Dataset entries
-------------------------

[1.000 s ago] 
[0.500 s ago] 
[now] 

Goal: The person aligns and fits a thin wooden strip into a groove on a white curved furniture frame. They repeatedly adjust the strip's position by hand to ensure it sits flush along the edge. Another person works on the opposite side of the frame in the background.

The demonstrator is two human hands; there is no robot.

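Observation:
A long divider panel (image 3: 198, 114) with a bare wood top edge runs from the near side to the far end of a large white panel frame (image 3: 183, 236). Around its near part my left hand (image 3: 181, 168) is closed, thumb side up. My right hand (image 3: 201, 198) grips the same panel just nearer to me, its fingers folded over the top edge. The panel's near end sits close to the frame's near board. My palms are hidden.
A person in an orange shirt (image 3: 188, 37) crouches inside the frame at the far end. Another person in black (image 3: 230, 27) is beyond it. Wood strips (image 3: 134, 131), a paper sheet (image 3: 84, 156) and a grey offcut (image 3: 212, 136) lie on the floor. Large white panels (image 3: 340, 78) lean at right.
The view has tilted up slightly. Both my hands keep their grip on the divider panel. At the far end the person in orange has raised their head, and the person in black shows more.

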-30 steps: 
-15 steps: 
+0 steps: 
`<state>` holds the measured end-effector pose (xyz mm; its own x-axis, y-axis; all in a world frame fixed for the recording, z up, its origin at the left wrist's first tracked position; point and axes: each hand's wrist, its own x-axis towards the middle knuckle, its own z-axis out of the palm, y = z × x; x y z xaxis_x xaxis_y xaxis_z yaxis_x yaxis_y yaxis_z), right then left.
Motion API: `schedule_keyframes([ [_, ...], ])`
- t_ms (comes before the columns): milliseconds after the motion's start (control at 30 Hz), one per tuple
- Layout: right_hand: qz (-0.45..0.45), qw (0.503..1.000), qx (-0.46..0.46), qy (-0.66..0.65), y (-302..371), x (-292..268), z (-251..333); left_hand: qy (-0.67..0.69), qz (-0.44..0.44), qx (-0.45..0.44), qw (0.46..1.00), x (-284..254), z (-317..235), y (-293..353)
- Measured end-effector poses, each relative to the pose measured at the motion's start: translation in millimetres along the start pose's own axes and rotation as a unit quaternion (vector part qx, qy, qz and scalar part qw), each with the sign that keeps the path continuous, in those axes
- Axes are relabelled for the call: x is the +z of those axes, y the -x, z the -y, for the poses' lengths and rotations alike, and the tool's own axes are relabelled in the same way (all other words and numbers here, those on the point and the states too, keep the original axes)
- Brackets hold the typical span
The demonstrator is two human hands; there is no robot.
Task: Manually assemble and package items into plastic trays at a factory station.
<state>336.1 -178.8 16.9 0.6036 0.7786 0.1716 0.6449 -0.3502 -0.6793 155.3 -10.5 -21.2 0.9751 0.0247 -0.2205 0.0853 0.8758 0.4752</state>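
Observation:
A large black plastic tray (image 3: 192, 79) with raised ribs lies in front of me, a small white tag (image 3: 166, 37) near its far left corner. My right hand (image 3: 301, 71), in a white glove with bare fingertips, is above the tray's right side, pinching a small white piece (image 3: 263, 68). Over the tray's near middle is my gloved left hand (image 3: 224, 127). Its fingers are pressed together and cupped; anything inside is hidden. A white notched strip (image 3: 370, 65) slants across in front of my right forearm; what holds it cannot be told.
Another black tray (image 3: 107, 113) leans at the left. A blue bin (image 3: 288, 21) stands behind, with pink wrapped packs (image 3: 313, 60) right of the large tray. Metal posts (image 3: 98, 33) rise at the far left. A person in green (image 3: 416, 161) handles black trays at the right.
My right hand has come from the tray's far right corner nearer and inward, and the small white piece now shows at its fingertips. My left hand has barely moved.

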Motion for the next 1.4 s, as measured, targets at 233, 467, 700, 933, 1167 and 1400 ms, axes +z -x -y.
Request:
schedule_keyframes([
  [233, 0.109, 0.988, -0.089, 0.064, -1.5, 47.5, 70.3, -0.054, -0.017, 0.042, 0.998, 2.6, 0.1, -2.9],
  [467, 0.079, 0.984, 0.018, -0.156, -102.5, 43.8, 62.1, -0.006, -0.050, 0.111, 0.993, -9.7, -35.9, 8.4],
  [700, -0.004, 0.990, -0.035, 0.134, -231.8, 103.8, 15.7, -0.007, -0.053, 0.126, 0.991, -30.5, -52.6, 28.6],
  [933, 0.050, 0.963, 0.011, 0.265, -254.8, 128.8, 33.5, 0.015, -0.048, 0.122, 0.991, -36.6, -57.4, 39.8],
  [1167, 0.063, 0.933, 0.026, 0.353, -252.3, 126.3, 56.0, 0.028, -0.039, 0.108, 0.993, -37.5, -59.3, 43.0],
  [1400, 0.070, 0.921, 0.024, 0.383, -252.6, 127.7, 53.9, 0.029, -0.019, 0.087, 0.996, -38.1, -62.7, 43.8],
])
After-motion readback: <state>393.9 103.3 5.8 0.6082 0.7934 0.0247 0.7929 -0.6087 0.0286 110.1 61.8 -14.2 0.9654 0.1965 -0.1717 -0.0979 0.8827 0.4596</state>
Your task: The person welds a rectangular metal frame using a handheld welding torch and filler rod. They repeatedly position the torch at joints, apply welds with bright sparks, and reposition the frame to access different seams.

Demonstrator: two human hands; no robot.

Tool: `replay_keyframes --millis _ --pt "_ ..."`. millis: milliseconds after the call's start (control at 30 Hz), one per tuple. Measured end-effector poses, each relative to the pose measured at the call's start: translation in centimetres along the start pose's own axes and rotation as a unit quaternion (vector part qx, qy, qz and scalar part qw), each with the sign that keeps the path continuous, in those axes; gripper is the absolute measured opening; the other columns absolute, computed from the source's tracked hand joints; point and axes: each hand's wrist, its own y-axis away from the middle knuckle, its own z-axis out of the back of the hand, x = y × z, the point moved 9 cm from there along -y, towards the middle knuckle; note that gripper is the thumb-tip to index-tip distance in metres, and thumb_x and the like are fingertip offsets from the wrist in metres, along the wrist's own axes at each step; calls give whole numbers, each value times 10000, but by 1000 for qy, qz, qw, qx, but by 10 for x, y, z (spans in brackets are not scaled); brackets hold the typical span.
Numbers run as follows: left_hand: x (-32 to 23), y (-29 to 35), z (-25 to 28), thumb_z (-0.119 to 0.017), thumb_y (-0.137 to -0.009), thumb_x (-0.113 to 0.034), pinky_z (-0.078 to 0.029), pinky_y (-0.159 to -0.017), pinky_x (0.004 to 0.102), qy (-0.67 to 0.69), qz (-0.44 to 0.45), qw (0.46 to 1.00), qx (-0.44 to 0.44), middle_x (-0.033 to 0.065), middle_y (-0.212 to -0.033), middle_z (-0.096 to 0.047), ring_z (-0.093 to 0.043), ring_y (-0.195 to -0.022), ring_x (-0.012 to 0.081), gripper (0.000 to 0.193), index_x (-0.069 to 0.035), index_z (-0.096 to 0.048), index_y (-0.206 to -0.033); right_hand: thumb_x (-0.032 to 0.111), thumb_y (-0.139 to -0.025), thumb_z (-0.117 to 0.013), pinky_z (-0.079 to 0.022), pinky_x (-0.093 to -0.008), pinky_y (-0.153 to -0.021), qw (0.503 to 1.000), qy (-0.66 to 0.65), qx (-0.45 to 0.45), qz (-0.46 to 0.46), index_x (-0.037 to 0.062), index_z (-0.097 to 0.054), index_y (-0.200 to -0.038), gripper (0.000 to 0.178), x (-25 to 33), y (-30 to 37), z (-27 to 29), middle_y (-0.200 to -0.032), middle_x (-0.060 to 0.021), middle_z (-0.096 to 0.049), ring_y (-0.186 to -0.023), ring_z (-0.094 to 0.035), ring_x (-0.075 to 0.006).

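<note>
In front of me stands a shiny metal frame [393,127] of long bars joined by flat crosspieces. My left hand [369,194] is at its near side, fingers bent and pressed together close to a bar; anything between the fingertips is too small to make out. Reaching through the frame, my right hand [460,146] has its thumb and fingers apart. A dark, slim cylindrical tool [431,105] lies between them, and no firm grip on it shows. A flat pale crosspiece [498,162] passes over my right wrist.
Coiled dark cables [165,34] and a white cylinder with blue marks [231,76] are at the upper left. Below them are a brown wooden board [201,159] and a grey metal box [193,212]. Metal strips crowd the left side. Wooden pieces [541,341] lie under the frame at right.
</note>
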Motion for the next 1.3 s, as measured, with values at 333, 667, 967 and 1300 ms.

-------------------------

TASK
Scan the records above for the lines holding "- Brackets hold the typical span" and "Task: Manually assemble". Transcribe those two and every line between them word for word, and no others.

RESPONSE
- Brackets hold the typical span
The demonstrator is two human hands; there is no robot.
Task: Manually assemble and package items into plastic trays at a factory station.

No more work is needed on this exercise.